UYANIŞ
7
Sağında Geçkin solunda Ergen’le yola koyuldu Yitik.
— ” Sen: Yitik kişi, ne hamsın şunun gibi, ne de günü geçmiş, benim gibi. Olgunsun, yalnız hâlâ kabuğun var ve bu kabuk artık bu meyveye yabancı. Kır, at kabuğunu da meyveni tadalım. Sen, Yitik kişi, biz arasında bir denge ol.
Bir kocamışla bir ergene ancak sen olabilirsin bağ. Sen: düş çözen, sen, gerçeğe uyanan. Benim önümde yürüyecek yol kalmadı, bunu bana —dizlerim söyler. Şu genççik ise hiç yol yürümemiş, titreyerek duruyor her eşikte.”
— ” İhtiyar, toyluğun senin kadar yaşlanmamış daha. Biriniz ileri, biriniz de geri gitmek istiyor. Ona us, konmak üzre; sendense yavaş yavaş kanatlanıyor.
İhtiyar, benim sana vereceğim bir Sağ ol’dan başka bir şeyim yok, ama senden alacağım çok şey var. ” diyerek ezik adamın gönlünü aldı Yitik. Adamsa Yitiğin bu sözleri üzerine O’na vereceği armağanı Ergen’in eline sıkıştırdı ve Ergenin kulağına birşeyler fısıldadı.

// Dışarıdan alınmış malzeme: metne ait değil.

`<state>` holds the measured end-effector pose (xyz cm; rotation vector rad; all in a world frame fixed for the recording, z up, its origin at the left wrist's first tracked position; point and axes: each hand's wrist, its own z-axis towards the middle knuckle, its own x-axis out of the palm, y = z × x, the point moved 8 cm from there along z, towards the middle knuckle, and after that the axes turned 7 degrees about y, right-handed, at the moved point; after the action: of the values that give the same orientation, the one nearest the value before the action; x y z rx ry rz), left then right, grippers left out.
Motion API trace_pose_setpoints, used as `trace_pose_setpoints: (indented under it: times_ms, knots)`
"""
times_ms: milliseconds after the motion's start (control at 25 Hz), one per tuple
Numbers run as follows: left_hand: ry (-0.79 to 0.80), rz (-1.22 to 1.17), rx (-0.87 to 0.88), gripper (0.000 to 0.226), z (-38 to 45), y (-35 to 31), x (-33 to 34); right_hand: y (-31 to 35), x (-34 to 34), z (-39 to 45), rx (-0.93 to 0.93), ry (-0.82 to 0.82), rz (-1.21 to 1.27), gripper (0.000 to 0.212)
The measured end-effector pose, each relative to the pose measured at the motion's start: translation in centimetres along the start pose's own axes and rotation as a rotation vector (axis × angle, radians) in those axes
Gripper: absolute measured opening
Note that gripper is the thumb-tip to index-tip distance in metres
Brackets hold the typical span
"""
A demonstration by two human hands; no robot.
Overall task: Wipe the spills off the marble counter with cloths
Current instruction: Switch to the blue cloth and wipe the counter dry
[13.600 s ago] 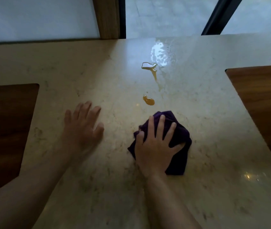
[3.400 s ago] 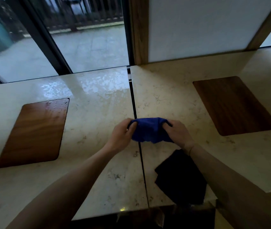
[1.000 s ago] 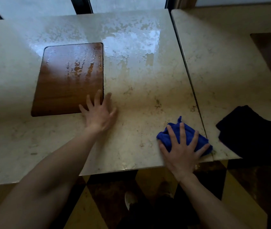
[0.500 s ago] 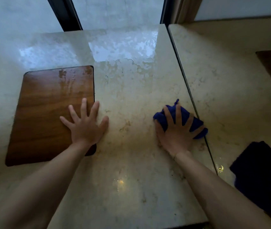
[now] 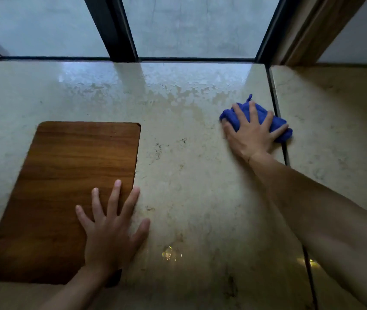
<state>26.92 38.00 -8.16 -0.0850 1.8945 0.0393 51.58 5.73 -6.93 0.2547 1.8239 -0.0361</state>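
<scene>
A bunched blue cloth (image 5: 277, 126) lies on the pale marble counter (image 5: 189, 175), beside the dark seam between two slabs. My right hand (image 5: 250, 134) presses flat on the cloth with fingers spread. My left hand (image 5: 113, 229) rests flat with straight fingers, partly on the counter and partly on a wooden inlay. A streaky wet film (image 5: 178, 90) covers the counter's far part below the window. No coloured spill shows.
A brown wooden inlay panel (image 5: 61, 186) is set flush in the counter at left. The dark seam (image 5: 278, 121) splits this slab from another slab (image 5: 334, 130) at right. Window glass and dark frames (image 5: 115, 30) stand at the far edge.
My right hand has pushed the blue cloth farther away along the seam. The view has moved forward; the dark cloth at lower right has dropped out of sight. My left hand stays flat.
</scene>
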Motion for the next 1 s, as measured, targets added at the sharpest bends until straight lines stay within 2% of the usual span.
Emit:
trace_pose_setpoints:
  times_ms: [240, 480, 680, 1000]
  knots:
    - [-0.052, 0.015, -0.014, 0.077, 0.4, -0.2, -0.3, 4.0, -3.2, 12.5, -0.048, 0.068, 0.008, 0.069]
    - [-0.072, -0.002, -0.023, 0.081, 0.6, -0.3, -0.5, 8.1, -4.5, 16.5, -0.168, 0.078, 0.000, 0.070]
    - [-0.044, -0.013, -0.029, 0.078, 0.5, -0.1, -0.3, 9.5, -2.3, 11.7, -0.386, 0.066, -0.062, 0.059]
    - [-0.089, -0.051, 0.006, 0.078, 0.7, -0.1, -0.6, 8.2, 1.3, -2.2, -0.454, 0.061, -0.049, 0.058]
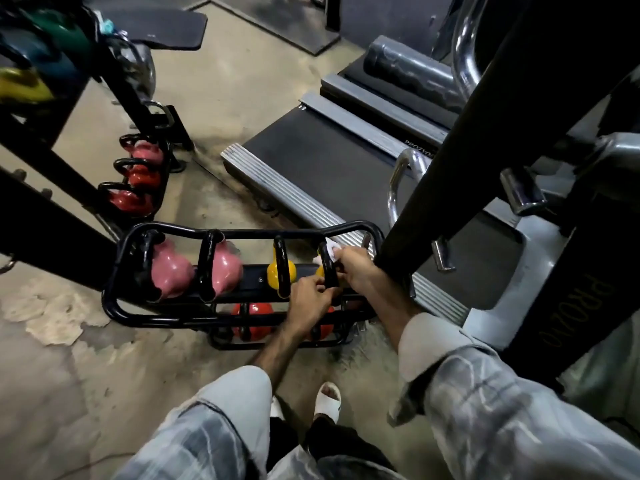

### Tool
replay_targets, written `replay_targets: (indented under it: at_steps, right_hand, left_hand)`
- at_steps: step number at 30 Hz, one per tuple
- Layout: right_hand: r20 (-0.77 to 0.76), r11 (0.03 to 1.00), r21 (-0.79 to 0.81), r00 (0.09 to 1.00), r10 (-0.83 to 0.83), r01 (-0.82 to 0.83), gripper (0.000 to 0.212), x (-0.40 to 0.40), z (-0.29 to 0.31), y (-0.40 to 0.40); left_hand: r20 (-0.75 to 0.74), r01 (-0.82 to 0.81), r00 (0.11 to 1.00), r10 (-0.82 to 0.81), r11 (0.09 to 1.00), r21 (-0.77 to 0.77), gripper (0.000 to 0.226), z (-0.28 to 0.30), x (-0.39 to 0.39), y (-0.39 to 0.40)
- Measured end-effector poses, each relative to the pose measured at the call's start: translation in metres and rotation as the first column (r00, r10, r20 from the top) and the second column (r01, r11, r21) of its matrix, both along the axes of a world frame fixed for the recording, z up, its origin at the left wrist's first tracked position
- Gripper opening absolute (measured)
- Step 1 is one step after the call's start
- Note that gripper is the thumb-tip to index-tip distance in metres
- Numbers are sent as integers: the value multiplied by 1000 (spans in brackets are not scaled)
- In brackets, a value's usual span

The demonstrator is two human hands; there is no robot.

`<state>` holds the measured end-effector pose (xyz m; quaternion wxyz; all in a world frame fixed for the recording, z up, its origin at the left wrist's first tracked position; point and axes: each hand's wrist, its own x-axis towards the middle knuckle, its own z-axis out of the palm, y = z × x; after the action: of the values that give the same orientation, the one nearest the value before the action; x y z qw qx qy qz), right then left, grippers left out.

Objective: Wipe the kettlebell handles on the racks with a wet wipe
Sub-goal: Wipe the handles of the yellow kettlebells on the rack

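Note:
A black tubular rack point(114, 299) on the floor holds two pink kettlebells point(169, 271) and two yellow kettlebells point(275, 271) on top, with red ones point(254, 315) below. The rightmost yellow kettlebell's black handle point(327, 263) is between my hands. My left hand point(310, 294) grips the near end of that handle. My right hand point(355, 268) holds a white wet wipe point(331, 249) pressed against the handle's far end. The kettlebell's body is mostly hidden by my hands.
A second rack point(162, 174) with red and pink kettlebells stands at the left, below a taller rack with green, blue and yellow weights. Treadmills point(329, 161) lie right behind the rack. A thick black post point(467, 140) rises close to my right arm. Cracked concrete floor lies at the left.

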<state>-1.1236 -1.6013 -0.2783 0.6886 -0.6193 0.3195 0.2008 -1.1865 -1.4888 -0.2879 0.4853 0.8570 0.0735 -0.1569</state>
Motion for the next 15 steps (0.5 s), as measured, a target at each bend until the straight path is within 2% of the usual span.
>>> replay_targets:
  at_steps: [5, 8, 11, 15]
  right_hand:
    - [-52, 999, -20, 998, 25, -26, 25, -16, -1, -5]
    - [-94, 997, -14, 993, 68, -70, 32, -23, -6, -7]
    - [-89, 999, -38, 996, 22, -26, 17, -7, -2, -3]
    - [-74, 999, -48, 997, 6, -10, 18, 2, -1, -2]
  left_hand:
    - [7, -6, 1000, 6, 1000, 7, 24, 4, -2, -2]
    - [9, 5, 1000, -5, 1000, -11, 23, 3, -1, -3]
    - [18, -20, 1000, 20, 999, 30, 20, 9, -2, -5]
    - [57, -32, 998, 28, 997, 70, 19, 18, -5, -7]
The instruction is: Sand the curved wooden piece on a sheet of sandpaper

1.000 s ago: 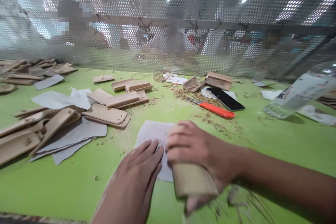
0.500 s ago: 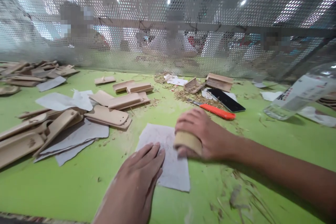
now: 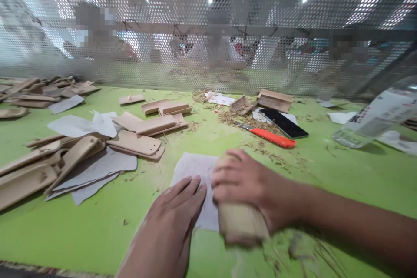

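Left hand (image 3: 169, 217): fingers pressed together, on paper (image 3: 197, 165) toward surface (image 3: 81, 234) front edge. Right hand (image 3: 246, 182): fingers curled round wooden piece (image 3: 243, 221).

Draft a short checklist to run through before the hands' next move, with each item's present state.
1. Left hand steadying the paper sheet: ok, fingers lie flat on it.
2. Right hand gripping the wooden piece: ok.
3. Underside of the wooden piece smooth: cannot tell, hidden and blurred.
4. Orange-handled knife apart from both hands: ok, lying beyond them.
5. Green tabletop free of shavings: not ok, scattered by the knife.
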A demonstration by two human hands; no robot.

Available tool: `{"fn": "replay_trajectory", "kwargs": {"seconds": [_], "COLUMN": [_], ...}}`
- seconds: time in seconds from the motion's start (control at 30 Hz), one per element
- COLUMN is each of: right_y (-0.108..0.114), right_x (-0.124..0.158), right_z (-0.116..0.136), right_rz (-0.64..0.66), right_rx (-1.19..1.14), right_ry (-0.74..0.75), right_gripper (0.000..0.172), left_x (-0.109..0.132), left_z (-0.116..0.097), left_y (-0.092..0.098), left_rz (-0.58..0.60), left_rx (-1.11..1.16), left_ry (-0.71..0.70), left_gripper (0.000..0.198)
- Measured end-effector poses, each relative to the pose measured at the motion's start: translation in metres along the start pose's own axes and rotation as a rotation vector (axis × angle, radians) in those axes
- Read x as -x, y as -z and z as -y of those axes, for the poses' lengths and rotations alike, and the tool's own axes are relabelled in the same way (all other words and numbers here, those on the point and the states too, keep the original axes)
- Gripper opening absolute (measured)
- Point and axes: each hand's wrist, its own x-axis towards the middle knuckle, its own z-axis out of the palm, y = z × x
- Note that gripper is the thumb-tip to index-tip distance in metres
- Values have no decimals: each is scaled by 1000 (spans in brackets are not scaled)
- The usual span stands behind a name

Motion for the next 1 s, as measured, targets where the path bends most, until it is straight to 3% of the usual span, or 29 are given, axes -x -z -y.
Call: {"fn": "replay_trajectory", "kwargs": {"seconds": [0.07, 0.13, 0.27, 0.4, 0.43, 0.57, 0.63, 0.73, 0.77, 0.9, 1.0], "right_y": [-1, -3, -4, -2, -2, -2, -1, 0, 0, -3, 0], "right_x": [0, -1, -1, 0, 0, 1, 2, 2, 1, 0, 1], "right_z": [1, 4, 3, -4, -3, -1, -6, -8, -6, 0, -6], "right_rz": [-90, -113, -15, -125, -112, 35, 0, -83, -83, -3, -73], "right_rx": [77, 92, -38, 79, 83, -43, -18, 67, 67, -20, 33], "right_ry": [-186, -244, 28, -225, -222, 106, 50, -172, -172, 95, -36], "right_gripper": [36, 37, 40, 36, 36, 42, 40, 37, 37, 39, 35], "left_x": [1, 1, -1, -2, -2, 0, -1, -4, -4, -2, -1], "left_z": [0, 0, 0, 1, 1, 2, 0, -2, -2, 1, 2], "left_y": [1, 1, -1, -2, -1, 1, 2, 1, 0, -3, -4], "left_rz": [0, -1, -13, 12, 15, -12, -4, 11, 7, -12, -9], "left_rx": [-2, 7, 21, -12, -21, -50, -55, -53, -52, -50, -42], "left_ry": [0, -8, -3, -13, -20, -49, -33, -31, -35, -35, -25], "left_gripper": [64, 65, 66, 66, 65, 61, 63, 63, 63, 65, 64]}}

Yolun sonuna geldiler, Yitik önünde açılan boğazı gördü, ” Demek eşiğin öte yanı denizmiş. Ayaklarımın yolu burada bitti, şimdiyse kulaçlarımın yolu açılıyor. Umarım kollarım da sağlamdır bacaklarım gibi. “
İhtiyar adam Yitiğin yüzündeki endişeyi gördü ve gülümsedi.
— “ Yoo, konuğumuzu götürecek kayığımız var; kürekleri de Ergen çekecek.”
Yitik Geçkin’i esenledi, gülüşüp kucaklaştılar; ve denize Ergen’le açıldılar.